◆ WHAT THE TASK ASKS:
When you repeat the material, keep each line exact and omit the pictures.

◆ DATA EXCERPT:

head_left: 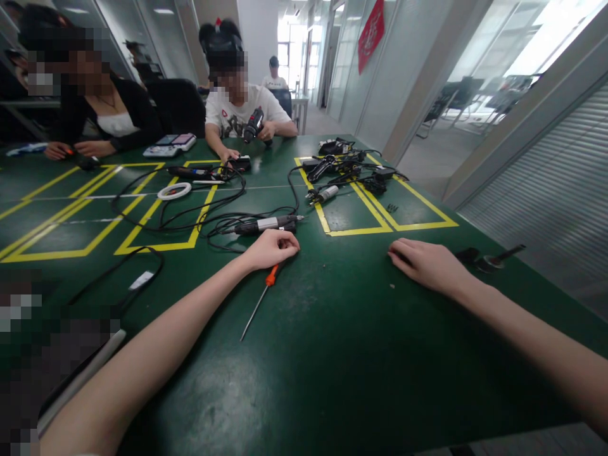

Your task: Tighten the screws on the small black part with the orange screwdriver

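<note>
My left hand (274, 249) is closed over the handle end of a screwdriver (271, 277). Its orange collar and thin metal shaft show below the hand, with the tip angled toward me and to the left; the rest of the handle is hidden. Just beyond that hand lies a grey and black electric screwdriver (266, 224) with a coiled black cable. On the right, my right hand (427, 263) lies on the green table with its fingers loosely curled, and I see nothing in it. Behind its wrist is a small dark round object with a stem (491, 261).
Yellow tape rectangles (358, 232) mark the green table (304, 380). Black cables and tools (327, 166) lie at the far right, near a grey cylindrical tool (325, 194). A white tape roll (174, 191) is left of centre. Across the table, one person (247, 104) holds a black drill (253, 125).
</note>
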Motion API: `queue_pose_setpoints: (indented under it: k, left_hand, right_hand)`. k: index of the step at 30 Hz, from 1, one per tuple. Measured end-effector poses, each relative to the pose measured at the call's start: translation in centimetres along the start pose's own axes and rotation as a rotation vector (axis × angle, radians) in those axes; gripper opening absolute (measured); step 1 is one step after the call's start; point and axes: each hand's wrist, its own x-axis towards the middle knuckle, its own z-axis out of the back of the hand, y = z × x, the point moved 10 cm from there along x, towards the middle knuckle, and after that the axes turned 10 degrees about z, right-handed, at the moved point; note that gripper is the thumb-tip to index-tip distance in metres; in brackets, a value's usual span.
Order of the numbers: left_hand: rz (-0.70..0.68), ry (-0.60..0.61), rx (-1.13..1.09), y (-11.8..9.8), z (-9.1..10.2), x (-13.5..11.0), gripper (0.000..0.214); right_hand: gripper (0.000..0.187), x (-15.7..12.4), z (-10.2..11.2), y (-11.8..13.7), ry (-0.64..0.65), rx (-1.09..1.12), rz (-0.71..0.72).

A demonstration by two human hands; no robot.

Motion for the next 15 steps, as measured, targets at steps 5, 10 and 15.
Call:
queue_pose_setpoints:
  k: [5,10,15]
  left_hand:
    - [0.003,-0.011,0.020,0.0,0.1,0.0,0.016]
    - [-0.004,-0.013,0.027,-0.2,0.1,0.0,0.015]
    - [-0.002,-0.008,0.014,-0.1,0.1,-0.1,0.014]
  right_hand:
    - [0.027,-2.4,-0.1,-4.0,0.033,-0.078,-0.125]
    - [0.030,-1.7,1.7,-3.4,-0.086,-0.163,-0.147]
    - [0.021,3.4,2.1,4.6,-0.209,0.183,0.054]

◆ REPLY TO THE TASK:
head_left: 

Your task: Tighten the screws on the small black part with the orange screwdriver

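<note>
My left hand (274, 249) is closed over the handle end of a screwdriver (271, 277). Its orange collar and thin metal shaft show below the hand, with the tip angled toward me and to the left; the rest of the handle is hidden. Just beyond that hand lies a grey and black electric screwdriver (266, 224) with a coiled black cable. On the right, my right hand (427, 263) lies on the green table with its fingers loosely curled, and I see nothing in it. Behind its wrist is a small dark round object with a stem (491, 261).
Yellow tape rectangles (358, 232) mark the green table (304, 380). Black cables and tools (327, 166) lie at the far right, near a grey cylindrical tool (325, 194). A white tape roll (174, 191) is left of centre. Across the table, one person (247, 104) holds a black drill (253, 125).
</note>
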Motion API: `queue_pose_setpoints: (indented under it: k, left_hand, right_hand)`. k: index of the step at 30 Hz, from 1, one per tuple. Measured end-effector poses, each relative to the pose measured at the call's start: translation in centimetres along the start pose's own axes and rotation as a rotation vector (axis × angle, radians) in those axes; gripper opening absolute (measured); step 1 is one step after the call's start; point and axes: each hand's wrist, its own x-axis towards the middle knuckle, its own z-axis out of the back of the hand, y = z × x, the point moved 10 cm from there along x, towards the middle knuckle, and after that the axes turned 10 degrees about z, right-handed, at the moved point; note that gripper is the thumb-tip to index-tip distance in metres; in brackets, a value's usual span.
Order of the numbers: left_hand: rz (-0.70..0.68), ry (-0.60..0.61), rx (-1.13..1.09), y (-11.8..9.8), z (-9.1..10.2), x (-13.5..11.0), gripper (0.000..0.214); right_hand: gripper (0.000..0.187), x (-15.7..12.4), z (-10.2..11.2), y (-11.8..13.7), ry (-0.64..0.65), rx (-1.09..1.12), rz (-0.71..0.72).

A demonstration by two human hands; no robot.

Motion for the next 15 steps, as measured, targets at steps 5, 10 and 15.
Call:
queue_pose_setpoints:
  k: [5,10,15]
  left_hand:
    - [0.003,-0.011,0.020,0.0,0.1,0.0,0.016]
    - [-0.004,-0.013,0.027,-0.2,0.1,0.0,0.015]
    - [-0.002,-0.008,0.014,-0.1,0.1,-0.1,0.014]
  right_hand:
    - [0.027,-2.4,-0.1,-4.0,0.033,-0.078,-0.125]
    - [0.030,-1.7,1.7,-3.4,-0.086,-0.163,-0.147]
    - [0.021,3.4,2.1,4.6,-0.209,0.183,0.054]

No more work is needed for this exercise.